Two security flaws in Samsung‘s Galaxy Store app for Android have been discovered, which could be exploited by a local attacker to instal arbitrary apps or redirect prospective victims to fraudulent web landing pages.
The vulnerabilities, identified as CVE-2023-21433 and CVE-2023-21434, were discovered by NCC Group in November and December 2022 and reported to the South Korean chaebol. Samsung classified the bugs as moderately dangerous and fixed them in version 188.8.131.52, which was released earlier this month.
Samsung Galaxy Store, formerly known as Samsung Apps and Galaxy Apps, is a dedicated app store for Samsung Android devices. It debuted in September 2009.
CVE-2023-21433, the first of the two vulnerabilities, could allow an already installed rogue Android app on a Samsung device to instal any application available on the Galaxy Store.
Samsung described it as an instance of improper access control that has since been patched with proper permissions to prevent unauthorised access.
It’s worth noting that the issue only affects Samsung devices running Android 12 and earlier, not those running the most recent version (Android 13).
The second vulnerability, CVE-2023-21434, is caused by an instance of improper input validation when limiting the list of domains that can be launched as a WebView from within the app, allowing a threat actor to bypass the filter and browse to a domain under their control.

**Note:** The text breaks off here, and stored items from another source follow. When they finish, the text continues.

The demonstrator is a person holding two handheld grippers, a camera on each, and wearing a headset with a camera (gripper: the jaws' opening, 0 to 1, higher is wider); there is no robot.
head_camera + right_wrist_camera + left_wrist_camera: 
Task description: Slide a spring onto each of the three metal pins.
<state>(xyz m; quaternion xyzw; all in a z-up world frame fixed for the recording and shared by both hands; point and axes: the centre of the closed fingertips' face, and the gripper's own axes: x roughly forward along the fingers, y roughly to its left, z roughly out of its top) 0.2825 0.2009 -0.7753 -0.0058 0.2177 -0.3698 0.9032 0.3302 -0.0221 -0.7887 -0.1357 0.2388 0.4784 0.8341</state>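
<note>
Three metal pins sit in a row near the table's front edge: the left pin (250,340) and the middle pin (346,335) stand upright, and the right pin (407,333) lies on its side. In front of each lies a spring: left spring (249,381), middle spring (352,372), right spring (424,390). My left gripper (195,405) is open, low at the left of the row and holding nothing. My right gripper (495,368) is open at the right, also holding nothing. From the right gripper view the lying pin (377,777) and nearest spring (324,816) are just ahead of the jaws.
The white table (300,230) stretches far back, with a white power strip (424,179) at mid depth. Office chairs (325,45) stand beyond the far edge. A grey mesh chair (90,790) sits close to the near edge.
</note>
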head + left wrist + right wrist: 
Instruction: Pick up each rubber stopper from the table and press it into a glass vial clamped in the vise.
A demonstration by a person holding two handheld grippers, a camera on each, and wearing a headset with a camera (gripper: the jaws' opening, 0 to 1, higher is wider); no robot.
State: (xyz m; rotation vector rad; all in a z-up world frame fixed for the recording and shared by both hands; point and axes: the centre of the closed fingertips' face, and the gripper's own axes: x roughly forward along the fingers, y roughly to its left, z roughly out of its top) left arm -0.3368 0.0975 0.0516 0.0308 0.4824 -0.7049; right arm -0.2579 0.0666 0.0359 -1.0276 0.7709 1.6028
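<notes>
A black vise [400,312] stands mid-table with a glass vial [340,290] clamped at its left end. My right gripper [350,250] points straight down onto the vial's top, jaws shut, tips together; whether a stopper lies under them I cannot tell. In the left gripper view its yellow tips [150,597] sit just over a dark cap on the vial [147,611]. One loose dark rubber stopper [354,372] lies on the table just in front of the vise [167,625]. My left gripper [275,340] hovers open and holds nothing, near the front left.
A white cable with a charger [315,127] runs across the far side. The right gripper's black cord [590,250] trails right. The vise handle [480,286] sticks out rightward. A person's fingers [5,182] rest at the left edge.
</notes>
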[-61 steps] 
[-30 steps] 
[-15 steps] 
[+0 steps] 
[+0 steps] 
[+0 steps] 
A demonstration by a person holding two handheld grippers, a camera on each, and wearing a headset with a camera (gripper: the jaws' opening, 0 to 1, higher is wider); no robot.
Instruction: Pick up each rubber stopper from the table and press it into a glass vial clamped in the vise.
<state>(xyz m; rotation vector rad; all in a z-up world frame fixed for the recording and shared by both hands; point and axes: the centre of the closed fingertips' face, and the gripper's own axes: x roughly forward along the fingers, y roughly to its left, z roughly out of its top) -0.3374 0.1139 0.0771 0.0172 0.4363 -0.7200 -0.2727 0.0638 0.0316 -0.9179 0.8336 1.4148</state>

“Either tapping a malicious hyperlink in Google Chrome or launching a webview to an attacker-controlled domain can bypass Samsung’s URL filter,” NCC Group researcher Ken Gannon explained.
The update comes as Samsung released security updates for the month of January 2023 to address a number of flaws, some of which could be used to modify carrier network parameters, control BLE advertising without permission, and achieve arbitrary code execution.